Redelfi è attualmente al primo posto nel ranking 2025 degli operatori per dimensione della pipeline di progetti Bess in Italia in fase di sviluppo con iter autorizzativo avviato (classifica redatta dalla boutique di consulenza strategica nel settore energetico Elemens). A inizio 2026 ha siglato un nuovo accordo con il gruppo Wrm per la creazione di una joint-venture (51% Redelfi) per lo sviluppo di progetti di 4 Data Center nel prossimo biennio, di cui Redelfi curerà le attività tecnico-operative per le quali riceverà compensi al raggiungimento di specifiche milestone di sviluppo per ciascun progetto Data Center. Anche in questo caso Redelfi ha deciso di intraprendere un’attività di cui è prevista una forte crescita nel prossimo futuro.

Per l’esercizio 2026 Redelfi (in base al Piano Industriale 2023 – 2026) ha indicato un valore della produzione compreso fra 34 e 35,2 milioni e un ebitda fra 23,3 e 24,3 milioni, mentre l’indebitamento finanziario netto dovrebbe ammontare a 16,5 – 17,5 milioni.

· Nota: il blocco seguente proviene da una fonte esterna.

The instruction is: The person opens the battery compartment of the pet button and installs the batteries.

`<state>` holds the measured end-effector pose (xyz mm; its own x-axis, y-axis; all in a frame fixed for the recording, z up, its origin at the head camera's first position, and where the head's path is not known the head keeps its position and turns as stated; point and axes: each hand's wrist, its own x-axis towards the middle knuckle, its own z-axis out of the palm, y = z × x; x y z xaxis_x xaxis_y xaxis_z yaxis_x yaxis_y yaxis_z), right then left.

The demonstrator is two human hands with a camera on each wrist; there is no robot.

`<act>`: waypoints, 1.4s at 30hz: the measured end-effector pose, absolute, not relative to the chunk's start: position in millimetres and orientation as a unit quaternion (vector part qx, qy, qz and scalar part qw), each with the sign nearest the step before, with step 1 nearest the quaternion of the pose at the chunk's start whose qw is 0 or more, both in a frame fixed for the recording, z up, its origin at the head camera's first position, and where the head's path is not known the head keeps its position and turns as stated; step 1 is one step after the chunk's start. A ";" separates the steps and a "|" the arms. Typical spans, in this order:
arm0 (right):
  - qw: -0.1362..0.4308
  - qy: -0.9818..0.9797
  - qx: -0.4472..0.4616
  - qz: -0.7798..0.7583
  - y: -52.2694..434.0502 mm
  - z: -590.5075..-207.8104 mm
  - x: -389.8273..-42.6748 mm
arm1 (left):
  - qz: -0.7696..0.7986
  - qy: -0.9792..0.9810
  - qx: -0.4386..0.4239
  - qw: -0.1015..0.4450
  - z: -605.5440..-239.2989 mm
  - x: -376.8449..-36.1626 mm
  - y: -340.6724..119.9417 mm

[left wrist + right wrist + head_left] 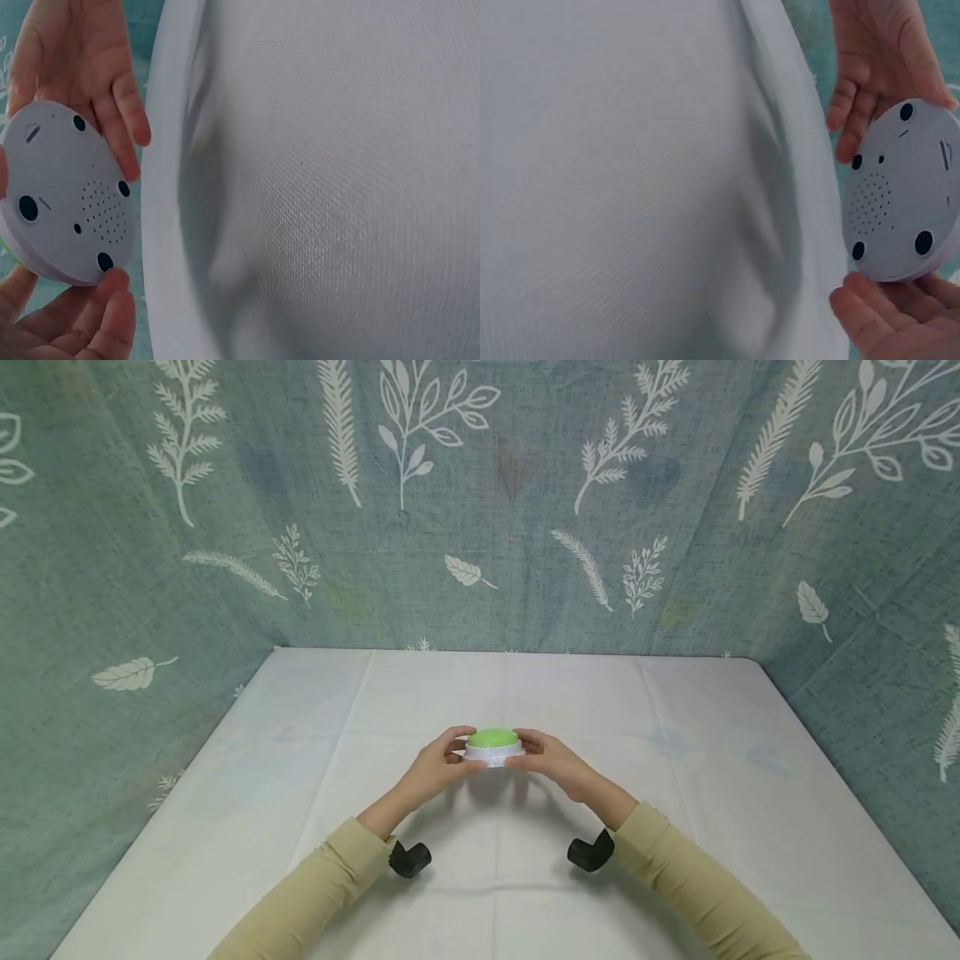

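Observation:
A round push button with a green domed top and a white base [492, 740] is held up above the white table. My left hand [433, 768] grips its left rim, fingers at the far side and thumb at the near edge. On the opposite rim, my right hand [557, 766] grips it the same way. Both wrist views show the underside of the push button [71, 199], with dark round feet, a patch of small speaker holes and a slot. In the right wrist view the push button [900, 195] hangs clear of the cloth, between the two hands.
A white cloth [225, 827] with fold lines covers the table. Grey-green curtains [510, 552] with white leaf prints enclose its back and sides. Black wrist mounts [410, 860] stick out inward from both sleeves.

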<state>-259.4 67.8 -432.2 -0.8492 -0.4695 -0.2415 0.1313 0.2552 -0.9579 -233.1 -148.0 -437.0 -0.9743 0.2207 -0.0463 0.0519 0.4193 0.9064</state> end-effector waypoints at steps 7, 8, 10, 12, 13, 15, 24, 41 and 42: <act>0.189 0.794 -0.178 -0.549 66.5 -440.6 -260.3 | 0.467 0.877 0.100 0.049 -441.1 -235.4 -148.7; 0.182 0.799 -0.184 -0.543 66.3 -441.1 -260.1 | 0.459 0.881 0.101 0.049 -440.8 -234.8 -148.5; 0.170 0.807 -0.194 -0.532 65.6 -442.0 -259.6 | 0.443 0.889 0.109 0.047 -440.1 -234.0 -148.0; 0.157 0.816 -0.199 -0.520 64.9 -442.5 -258.7 | 0.423 0.897 0.117 0.047 -440.3 -234.3 -148.1; 0.151 0.820 -0.203 -0.514 64.4 -442.6 -258.5 | 0.413 0.901 0.122 0.046 -440.9 -234.7 -148.4; 0.139 0.828 -0.213 -0.500 63.2 -443.0 -258.3 | 0.390 0.910 0.130 0.045 -442.5 -235.9 -148.7; 0.124 0.865 -0.245 -0.420 62.1 -446.5 -258.8 | 0.264 0.950 0.166 0.027 -450.6 -238.4 -144.4; 0.150 0.870 -0.278 -0.379 67.6 -453.2 -259.3 | 0.231 0.960 0.144 0.061 -451.7 -233.7 -140.4; 0.151 0.869 -0.278 -0.380 67.8 -453.1 -259.3 | 0.231 0.960 0.144 0.062 -451.6 -233.8 -140.4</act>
<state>-259.3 67.8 -453.1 -0.8003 -0.5974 -0.0516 -0.3676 0.5568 -0.7448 -233.8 -140.4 -451.6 -0.9510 0.3047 -0.0532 0.2472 0.8522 0.4611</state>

Va qui ricordato che il Piano Industriale 2023 – 2026 indicava significativi investimenti nell’ampliamento della pipeline Bess negli Usa (che invece non ci saranno in vista della dismissione delle relative controllate) nonché nello sviluppo delle comunità energetiche rinnovabili in Italia che anch’esse non avranno luogo.

Strategia incentrata su cessione di progetti Bess e sviluppo di Data Center

Le iniziative chiave volte a sostenere la crescita del gruppo prevedono ora la cessione di progetti Bess “ready to build” per la pipeline Bright Storage (che si trova in gran parte nell’ultima fase di sviluppo), la chiusura di accordi di co-sviluppo o vendita per le pipeline più avanzate e i progetti all’interno di Redelfi 2 (in fase iniziale di sviluppo) mediante l’introduzione di Development Service Agreement che generano flussi di cassa ricorrenti al raggiungimento delle milestone di progetto, nonché come si è detto la valorizzazione dell’investimento negli Usa per cui è in corso a selezione dell’advisor che si occuperà della cessione delle intere pipeline statunitensi.

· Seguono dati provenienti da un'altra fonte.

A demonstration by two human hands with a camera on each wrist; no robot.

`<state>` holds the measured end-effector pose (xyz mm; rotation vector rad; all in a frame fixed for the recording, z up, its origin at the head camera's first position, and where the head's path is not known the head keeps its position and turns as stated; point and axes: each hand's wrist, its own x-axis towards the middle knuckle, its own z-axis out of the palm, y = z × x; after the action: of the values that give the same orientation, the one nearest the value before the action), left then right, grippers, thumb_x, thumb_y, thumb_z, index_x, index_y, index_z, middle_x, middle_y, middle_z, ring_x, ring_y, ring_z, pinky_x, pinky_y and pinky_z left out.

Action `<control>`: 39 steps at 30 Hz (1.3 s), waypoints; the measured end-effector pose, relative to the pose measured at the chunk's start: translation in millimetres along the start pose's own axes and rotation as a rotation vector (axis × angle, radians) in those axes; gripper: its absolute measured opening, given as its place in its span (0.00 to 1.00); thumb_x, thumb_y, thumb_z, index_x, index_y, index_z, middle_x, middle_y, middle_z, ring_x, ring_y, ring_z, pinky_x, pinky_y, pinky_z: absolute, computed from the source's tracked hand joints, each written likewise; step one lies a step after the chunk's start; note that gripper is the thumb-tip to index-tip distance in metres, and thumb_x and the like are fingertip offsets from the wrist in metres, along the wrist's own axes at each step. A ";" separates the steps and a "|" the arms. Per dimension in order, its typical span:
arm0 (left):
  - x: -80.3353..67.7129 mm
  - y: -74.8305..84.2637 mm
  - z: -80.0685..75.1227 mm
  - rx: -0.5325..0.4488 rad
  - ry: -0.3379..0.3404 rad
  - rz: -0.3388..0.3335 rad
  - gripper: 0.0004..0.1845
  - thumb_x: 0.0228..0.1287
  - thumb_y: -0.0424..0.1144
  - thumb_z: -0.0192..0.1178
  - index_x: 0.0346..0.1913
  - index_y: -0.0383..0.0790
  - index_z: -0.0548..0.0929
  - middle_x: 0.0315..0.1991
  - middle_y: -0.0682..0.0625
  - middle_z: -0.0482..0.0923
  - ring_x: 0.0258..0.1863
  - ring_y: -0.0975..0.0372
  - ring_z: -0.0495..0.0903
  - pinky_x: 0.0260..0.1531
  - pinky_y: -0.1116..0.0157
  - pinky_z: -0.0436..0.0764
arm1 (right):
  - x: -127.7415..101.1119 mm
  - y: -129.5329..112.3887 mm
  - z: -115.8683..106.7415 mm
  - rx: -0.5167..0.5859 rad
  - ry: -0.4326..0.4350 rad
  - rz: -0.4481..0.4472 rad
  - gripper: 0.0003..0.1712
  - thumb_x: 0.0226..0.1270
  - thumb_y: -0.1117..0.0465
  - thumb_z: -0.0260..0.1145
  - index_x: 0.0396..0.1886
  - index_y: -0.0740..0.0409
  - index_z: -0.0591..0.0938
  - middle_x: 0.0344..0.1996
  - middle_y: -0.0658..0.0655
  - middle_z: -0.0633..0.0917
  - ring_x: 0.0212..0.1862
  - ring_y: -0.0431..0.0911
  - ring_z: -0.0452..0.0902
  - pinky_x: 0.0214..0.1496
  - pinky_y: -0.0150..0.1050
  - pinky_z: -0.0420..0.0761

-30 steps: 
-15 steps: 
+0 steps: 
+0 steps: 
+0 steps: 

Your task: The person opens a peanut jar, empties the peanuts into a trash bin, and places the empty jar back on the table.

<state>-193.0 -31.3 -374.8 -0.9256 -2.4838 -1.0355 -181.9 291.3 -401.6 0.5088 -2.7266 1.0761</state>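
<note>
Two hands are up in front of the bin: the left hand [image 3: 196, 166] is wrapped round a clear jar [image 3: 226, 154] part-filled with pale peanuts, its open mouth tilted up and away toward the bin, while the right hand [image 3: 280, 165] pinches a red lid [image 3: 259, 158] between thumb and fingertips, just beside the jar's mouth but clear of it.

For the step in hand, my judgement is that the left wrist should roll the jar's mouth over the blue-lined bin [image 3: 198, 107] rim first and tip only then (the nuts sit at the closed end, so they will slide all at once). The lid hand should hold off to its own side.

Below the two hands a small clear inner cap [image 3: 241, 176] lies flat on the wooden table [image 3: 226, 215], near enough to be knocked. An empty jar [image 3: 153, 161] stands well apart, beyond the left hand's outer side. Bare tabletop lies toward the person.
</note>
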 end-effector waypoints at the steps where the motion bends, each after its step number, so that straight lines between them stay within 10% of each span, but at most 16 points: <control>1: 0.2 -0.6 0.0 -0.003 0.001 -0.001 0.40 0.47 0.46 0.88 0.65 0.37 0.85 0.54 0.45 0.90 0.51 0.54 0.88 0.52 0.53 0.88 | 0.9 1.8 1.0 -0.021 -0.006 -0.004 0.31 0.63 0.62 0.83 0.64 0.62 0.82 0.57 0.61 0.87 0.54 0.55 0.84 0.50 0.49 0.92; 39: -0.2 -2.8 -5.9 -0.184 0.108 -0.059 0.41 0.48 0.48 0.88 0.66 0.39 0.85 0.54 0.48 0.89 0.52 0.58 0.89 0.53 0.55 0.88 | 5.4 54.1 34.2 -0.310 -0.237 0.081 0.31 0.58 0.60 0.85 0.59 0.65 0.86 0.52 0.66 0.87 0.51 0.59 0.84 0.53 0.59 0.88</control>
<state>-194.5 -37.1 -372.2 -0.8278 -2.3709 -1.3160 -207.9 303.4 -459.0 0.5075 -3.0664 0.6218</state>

Oggi Redelfi evidenzia un flottante decisamente elevato non solo per gli standard dell’Euronext Growth Milan (41,82% del capitale sociale), ed anche gli scambi sono relativamente consistenti. Con l’aumento di capitale riservato di aprile 2025 è entrata nell’azionariato Alkemia Sgr che detiene attualmente l’11,47% del capitale sociale ed inoltre vi è presente anche Algebris Investment (Ireland) Limited con il 5,95%.

La società è da sempre in prima linea sotto il profilo Esg e dal 2022 redige il bilancio di sostenibilità. Sponsorizza da 4 anni il Riviera International Film Festival di Sestri Levante e dal 2025 il progetto “Stelle nello Sport” che sostiene e valorizza lo sport ligure e le sue eccellenze. Ha recentemente deciso di trasferire la propria sede sociale nel centro di Genova (nelle vicinanze della stazione di Genova Brignole) dopo aver redatto il Piano Spostamenti Casa-Lavoro 2025; sono state intraprese iniziative di team building (i dipendenti sono del resto poco numerosi, 44 unità a livello consolidato a fine 2025) ed è in corso di realizzazione un’attività di monitoraggio del clima aziendale in capo alla funzione Hr.